同作品の紀伊宗之エグゼクティブプロデューサーは、上映決定の経緯について「製作委員会で協議してきた中で、コンプライアンスやリスクマネジメントについても、弊社のスタンスと、委員会の他の会社の中でも相違があった。その中で配給会社として、劇場での公開に関してノーカット上映するという判断を理解していただいた」と説明。

ピエール瀧氏側への損害賠償も検討中とのことで、「これから製作委員会を離脱する会社があれば、その部分は賠償の対象になるのでは」とした。BDや配信の予定については「製作委員会の各担当者の見解をうかがいながら、対応の協議を続けていく」と述べた。

紀伊宗之エグゼクティブプロデューサー

今回の件に限らず、他作品では出演者の事件によって映画が公開中止/延期となったり、出演シーンが編集されるというケースが起きている。今回の決定について多田社長は「マニュアル的にやることが果たしていいのかという疑問がある。コンプライアンスという意味で、社内や社外取締役から『おかしいのでは?』という意見はあるかもしれないが、真摯に説得したい。少々株価が落ちるかなということは覚悟している」との心境を明かした。

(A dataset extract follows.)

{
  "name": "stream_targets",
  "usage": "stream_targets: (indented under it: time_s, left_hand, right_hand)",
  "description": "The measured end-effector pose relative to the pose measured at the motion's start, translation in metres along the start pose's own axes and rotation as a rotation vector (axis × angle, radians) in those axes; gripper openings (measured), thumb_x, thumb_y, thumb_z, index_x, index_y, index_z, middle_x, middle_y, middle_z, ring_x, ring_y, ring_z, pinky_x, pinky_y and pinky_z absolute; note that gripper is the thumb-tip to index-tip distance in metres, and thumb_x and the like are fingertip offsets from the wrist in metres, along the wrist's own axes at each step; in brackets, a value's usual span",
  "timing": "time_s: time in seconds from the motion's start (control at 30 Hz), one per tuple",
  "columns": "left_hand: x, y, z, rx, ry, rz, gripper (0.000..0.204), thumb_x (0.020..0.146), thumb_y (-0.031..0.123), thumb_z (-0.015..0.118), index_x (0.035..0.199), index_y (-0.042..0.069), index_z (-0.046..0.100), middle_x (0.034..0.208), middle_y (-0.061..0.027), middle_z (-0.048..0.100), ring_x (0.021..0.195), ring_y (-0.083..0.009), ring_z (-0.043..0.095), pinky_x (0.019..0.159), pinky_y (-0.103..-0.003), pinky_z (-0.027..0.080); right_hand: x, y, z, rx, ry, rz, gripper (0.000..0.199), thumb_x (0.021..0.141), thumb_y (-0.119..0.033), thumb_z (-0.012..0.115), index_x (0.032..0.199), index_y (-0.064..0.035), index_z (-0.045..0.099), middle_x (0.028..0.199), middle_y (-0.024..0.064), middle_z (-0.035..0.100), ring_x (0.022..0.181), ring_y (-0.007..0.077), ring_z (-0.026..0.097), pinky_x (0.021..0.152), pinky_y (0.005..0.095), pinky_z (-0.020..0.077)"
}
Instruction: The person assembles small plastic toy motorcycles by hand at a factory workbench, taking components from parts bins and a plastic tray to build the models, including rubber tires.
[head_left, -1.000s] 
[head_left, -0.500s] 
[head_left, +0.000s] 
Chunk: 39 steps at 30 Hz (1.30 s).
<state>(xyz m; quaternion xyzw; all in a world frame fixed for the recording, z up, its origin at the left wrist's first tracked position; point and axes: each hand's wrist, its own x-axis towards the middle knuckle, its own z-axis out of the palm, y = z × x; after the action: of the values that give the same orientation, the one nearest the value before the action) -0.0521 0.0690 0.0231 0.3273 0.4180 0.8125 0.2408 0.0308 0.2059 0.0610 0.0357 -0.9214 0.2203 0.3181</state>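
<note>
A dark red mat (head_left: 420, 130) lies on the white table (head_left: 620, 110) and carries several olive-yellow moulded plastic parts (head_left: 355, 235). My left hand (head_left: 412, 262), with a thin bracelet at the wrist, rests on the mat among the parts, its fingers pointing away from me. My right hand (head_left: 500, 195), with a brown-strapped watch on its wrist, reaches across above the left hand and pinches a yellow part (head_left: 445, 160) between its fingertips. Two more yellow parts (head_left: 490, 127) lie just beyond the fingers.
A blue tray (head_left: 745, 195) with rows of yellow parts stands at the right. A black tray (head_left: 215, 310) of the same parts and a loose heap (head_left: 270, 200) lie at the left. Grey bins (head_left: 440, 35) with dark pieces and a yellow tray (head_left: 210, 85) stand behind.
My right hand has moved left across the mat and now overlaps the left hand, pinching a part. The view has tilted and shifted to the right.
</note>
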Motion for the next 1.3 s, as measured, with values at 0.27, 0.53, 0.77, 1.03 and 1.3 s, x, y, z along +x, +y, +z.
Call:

白石監督は「作品によっては、撮り直しなどは各社の判断でいいが、過去作まで選択の余地が無いようにする(観られなくする)のはどうなんだろうと思う。世に作品を放って、劇場公開も終わった状態であれば、観る観ないの判断は、ユーザー、お客さまに判断を委ねるべき。配信などは、最初に注意喚起(テロップでの出演者の明示など)はあってもいいとは思う。過去作まで一律で無くすのは、作った映画会社だからとかではなく文化にとっての損失。業界全体でガイドラインを作るべきだと個人的には思っている」との考えを語った。